What the task asks:
Transcribe the data exactly, pictures excluded.

Dataset extract:
= Beginning of Section =

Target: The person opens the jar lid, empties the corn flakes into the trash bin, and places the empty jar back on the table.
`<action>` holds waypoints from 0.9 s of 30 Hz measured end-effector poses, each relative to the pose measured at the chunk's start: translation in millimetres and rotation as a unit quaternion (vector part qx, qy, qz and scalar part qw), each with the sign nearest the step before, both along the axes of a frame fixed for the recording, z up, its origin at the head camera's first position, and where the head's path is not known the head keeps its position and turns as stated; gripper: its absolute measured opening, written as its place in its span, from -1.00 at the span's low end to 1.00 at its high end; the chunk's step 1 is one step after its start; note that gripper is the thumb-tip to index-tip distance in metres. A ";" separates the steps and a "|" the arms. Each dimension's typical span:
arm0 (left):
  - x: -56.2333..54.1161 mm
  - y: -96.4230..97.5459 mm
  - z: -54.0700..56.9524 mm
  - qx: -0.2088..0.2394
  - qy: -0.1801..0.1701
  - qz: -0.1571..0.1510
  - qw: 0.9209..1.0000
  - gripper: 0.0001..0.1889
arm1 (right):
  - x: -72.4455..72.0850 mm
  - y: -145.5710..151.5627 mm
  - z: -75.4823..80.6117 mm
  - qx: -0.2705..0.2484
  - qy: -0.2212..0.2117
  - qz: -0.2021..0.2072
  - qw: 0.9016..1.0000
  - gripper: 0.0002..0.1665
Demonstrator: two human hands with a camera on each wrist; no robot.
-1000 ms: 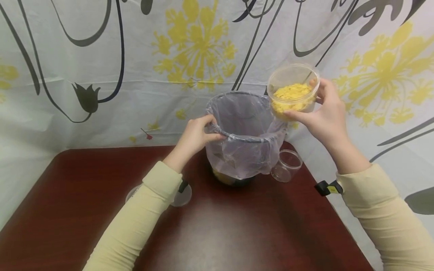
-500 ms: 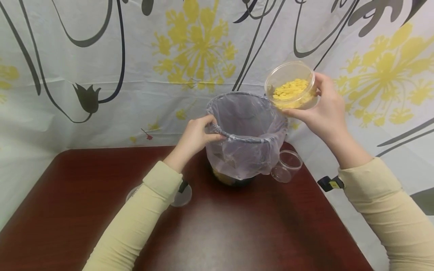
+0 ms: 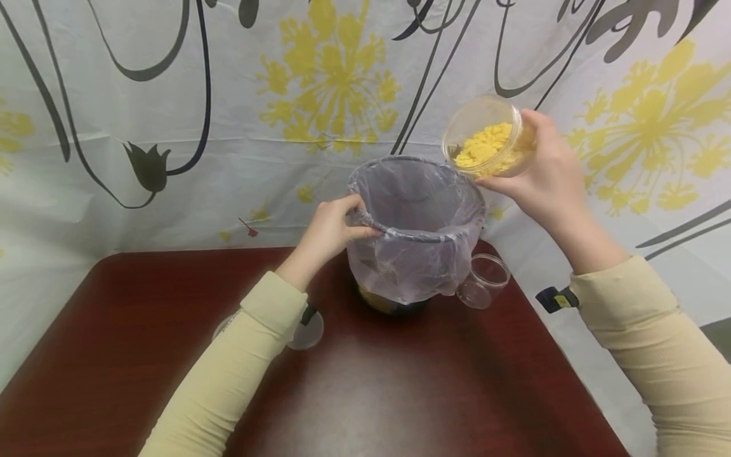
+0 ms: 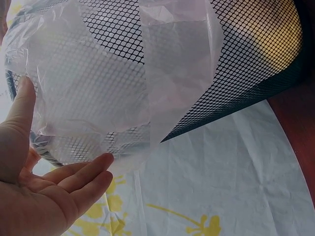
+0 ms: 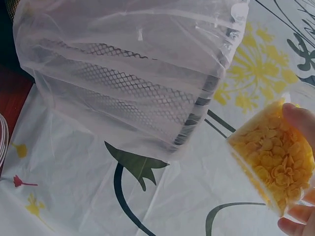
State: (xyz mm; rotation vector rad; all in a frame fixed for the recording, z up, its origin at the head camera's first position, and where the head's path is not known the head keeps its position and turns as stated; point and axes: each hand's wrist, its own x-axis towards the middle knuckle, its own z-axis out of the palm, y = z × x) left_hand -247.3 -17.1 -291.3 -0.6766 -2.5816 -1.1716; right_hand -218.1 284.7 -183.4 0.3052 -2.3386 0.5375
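A dark mesh wastebasket (image 4: 241, 59) stands on the table, lined with a translucent plastic bag (image 3: 408, 266) folded over its rim. My left hand (image 3: 334, 228) grips the near left side of that rim, bag included, between thumb and fingers. Above the basket's far right edge, my right hand (image 3: 553, 174) holds a clear plastic tub (image 3: 471, 117) with fingers and thumb around its sides. The tub tilts left, its mouth turned toward the basket. Inside lie yellow flakes (image 3: 485, 146), heaped along the lower wall; in the right wrist view, the flakes (image 5: 275, 157) show through the plastic.
A clear jar (image 3: 488, 282) leans beside the basket on the right. Round clear lids (image 3: 307, 333) lie partly under the left forearm. The dark red table (image 3: 143, 330) ends at a patterned white cloth (image 3: 240, 114) behind.
My right hand has tipped the tub further left, and the flakes have slid toward its mouth. The left hand keeps its place on the rim.
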 end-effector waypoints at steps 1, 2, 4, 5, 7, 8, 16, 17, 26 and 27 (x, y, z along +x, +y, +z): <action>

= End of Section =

Result:
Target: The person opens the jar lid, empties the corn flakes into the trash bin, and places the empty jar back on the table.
`<action>` holds waypoints from 0.9 s of 30 Hz measured end-effector poses, each relative to the pose measured at the chunk's start: translation in millimetres and rotation as a unit quaternion (vector part qx, qy, qz and scalar part qw), each with the sign nearest the step before, both along the axes of a frame fixed for the recording, z up, its origin at the head camera's first position, and where the head's path is not known the head keeps its position and turns as stated; gripper: its absolute measured opening, written as its place in its span, from -1.00 at the span's low end to 1.00 at its high end; the chunk's step 1 is one step after its start; note that gripper is the thumb-tip to index-tip distance in metres. A ";" separates the steps and a "|" the arms. Each dimension's typical span:
arm0 (left):
  - x: -56.2333..54.1161 mm
  - y: -96.4230..97.5459 mm
  - z: -54.0700..56.9524 mm
  - qx: -0.2088..0.2394
  - qy: -0.1801..0.1701
  - qz: -0.1571..0.1510
  - qw: 0.9209..1.0000
  - gripper: 0.0001..0.1889
arm1 (right):
  - x: -72.4455..72.0850 mm
  - y: -145.5710..151.5627 mm
  - z: -75.4823..80.6117 mm
  - qx: -0.2705..0.2484
  - qy: -0.2212..0.2117
  - qz: -0.2021..0.2072
  - qw: 0.9016..1.0000
  - gripper: 0.0002..0.1665
Demonstrator: two human hands with a camera on each wrist; no robot.
-1000 ms: 
-500 ms: 
+0 ms: 
+0 ms: 
+0 ms: 
State: (xyz mm; rotation vector rad; all in a frame fixed for the recording, z up, its origin at the head camera's first position, and where the head's path is not known the head keeps its position and turns as stated; point and axes: each hand's wrist, its own x-axis towards the middle knuckle, its own z-axis out of the palm, y = z × x) left_hand -247.3 -17.1 -291.3 -0.6766 -2.5816 -1.1716; right_hand -218.1 284.7 -183.4 0.3052 -2.3386 0.5375
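A dark mesh wastebasket (image 4: 241, 59) stands on the table, lined with a translucent plastic bag (image 3: 408, 266) folded over its rim. My left hand (image 3: 334, 228) grips the near left side of that rim, bag included, between thumb and fingers. Above the basket's far right edge, my right hand (image 3: 553, 174) holds a clear plastic tub (image 3: 471, 117) with fingers and thumb around its sides. The tub tilts left, its mouth turned toward the basket. Inside lie yellow flakes (image 3: 485, 146), heaped along the lower wall; in the right wrist view, the flakes (image 5: 275, 157) show through the plastic.
A clear jar (image 3: 488, 282) leans beside the basket on the right. Round clear lids (image 3: 307, 333) lie partly under the left forearm. The dark red table (image 3: 143, 330) ends at a patterned white cloth (image 3: 240, 114) behind.
My right hand has tipped the tub further left, and the flakes have slid toward its mouth. The left hand keeps its place on the rim.
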 end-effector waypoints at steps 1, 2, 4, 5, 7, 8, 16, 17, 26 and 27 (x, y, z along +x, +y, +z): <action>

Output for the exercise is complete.